A l’instar du lycée classique et moderne 1 (au Centre de la ville) et du lycée municipal Djibo Sounkalo (à l’Ouest) ainsi que du collège TSF au Sud, les portes de la quasi-totalité des établissements publics du secondaire général de Bouaké ont été fermées.

Même son de cloche au pool de consultation en médecine générale et aux entrées des services spécialisés du CHU de Bouaké où de nombreux nouveaux patients ont été refoulés.

Selon une note circulaire signée par son coordonnateur général, Mme Kangouté Maïmouna Epouse Fofana, la Cosyfop (faîtière de syndicats d’enseignants et de fonctionnaires et agents de santé) replace plusieurs revendications au centre du débat dont le paiement intégral du stock d’arriérés, de salaires, d’indemnités et de primes actés, cumulés depuis 2009 et l’octroi de 150 points d’indices à tous les fonctionnaires ne disposant pas de statut particulier.

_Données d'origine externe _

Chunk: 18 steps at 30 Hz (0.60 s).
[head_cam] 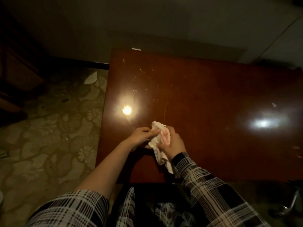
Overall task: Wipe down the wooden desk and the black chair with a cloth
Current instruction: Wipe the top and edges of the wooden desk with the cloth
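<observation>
While both hands, left hand (pixel 141 136) and right hand (pixel 173 143), gripped the cloth (pixel 158 140) at lower centre, patterned carpet (pixel 54 122) lay left of the desk (pixel 205 104).

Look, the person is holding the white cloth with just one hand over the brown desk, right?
Not quite. Both hands hold it: the left hand pinches one side of the white cloth and the right hand grips the other. The head view shows this. The rest is right: the cloth is over the brown wooden desk.
</observation>
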Motion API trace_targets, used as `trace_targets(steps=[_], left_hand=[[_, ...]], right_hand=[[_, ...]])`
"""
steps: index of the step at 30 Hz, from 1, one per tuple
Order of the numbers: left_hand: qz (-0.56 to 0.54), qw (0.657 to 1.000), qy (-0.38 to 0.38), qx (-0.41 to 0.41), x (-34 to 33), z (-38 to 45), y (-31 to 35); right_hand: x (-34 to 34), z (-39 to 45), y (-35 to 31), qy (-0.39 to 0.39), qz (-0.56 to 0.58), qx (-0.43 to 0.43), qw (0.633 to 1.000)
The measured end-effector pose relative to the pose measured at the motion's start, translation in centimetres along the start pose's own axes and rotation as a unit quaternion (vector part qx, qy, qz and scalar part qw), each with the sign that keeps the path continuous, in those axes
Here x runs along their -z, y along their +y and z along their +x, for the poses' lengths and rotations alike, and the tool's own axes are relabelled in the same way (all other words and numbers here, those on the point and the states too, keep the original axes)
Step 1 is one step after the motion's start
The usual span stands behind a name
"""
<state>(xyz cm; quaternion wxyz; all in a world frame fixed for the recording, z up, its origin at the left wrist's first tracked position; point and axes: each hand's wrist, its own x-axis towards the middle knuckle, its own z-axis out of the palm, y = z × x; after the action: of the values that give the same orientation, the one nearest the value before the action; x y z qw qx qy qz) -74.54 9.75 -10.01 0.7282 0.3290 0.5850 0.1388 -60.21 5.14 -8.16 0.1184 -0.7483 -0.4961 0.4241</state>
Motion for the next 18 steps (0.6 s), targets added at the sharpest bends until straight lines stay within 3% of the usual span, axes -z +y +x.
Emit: trace_targets(steps=[2,4,5,7,9,13,16,18], left_hand=[[0.050,0.992,0.090,-0.066,0.7,0.3,0.2],[0.222,0.936,0.243,-0.125,2.1,1.0,0.1],[0.304,0.903,0.284,-0.110,2.7,1.2,0.1],[0.402,0.878,0.260,-0.012,3.5,1.7,-0.2],[0.424,0.876,0.218,0.073,3.5,1.7,-0.2],[0.394,0.878,0.254,0.099,2.7,2.1,-0.4],[0.374,0.877,0.272,0.129,2.9,1.9,0.1],[0.370,0.874,0.280,0.145,3.4,2.1,0.5]], right_hand=[[1.7,1.3,0.5,0.055,-0.009,-0.006,0.998],[3.7,3.1,1.0,0.102,0.018,-0.031,0.994],[4.5,3.9,1.2,0.110,0.030,-0.037,0.993],[5.4,5.3,1.3,0.090,0.007,-0.069,0.994],[5.4,6.2,1.0,0.085,-0.123,-0.115,0.982],[4.2,5.8,0.8,0.174,-0.165,-0.083,0.967],[2.5,5.0,2.3,0.146,-0.284,-0.076,0.945],[2.8,5.6,3.2,0.141,-0.301,-0.065,0.941]])
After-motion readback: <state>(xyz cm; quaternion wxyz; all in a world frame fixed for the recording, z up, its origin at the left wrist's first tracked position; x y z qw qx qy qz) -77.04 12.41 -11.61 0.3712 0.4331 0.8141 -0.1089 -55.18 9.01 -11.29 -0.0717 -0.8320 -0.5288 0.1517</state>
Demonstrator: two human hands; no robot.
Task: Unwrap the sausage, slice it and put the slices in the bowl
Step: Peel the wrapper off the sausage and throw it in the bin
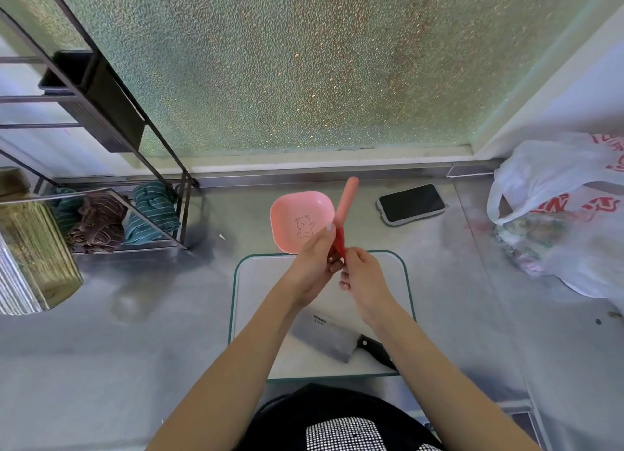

L’octroi et la revalorisation de l’indemnité contributive au logement à tous les fonctionnaires, d’une part et la revalorisation de l’indice référentiel de base fixé depuis 1960 à 233,456 FCFA d’autre part, sont également des points de revendications posés par cette coordination.

La Cosyfop s’oppose à l’accord de trêve sociale conclu en mars entre le gouvernement ivoirien et la Plate-forme nationale des organisations professionnelles du secteur public et de l’Intersyndicale des fonctionnaires de Côte d’Ivoire.

En janvier dernier, une grève des fonctionnaires ivoiriens avait paralysé le système éducatif et l’ensemble des services publics du pays durant trois semaines. Un compromis avait finalement été trouvé entre le gouvernement et les grévistes réunis au sein de la plate-forme nationale des organisations professionnelles du secteur public et de l’Intersyndicale des fonctionnaires de Côte d’Ivoire.

Quatre points sur les cinq contenus dans cette plate-forme revendicative avaient eu satisfaction auprès des autorités ivoiriennes. La question du stock des arriérés liés aux mesures actées par le gouvernement en 2009 et estimé à 249,6 milliards de FCFA, seul véritable point d’achoppement entre le gouvernement et les fonctionnaires est toujours en cours de négociation.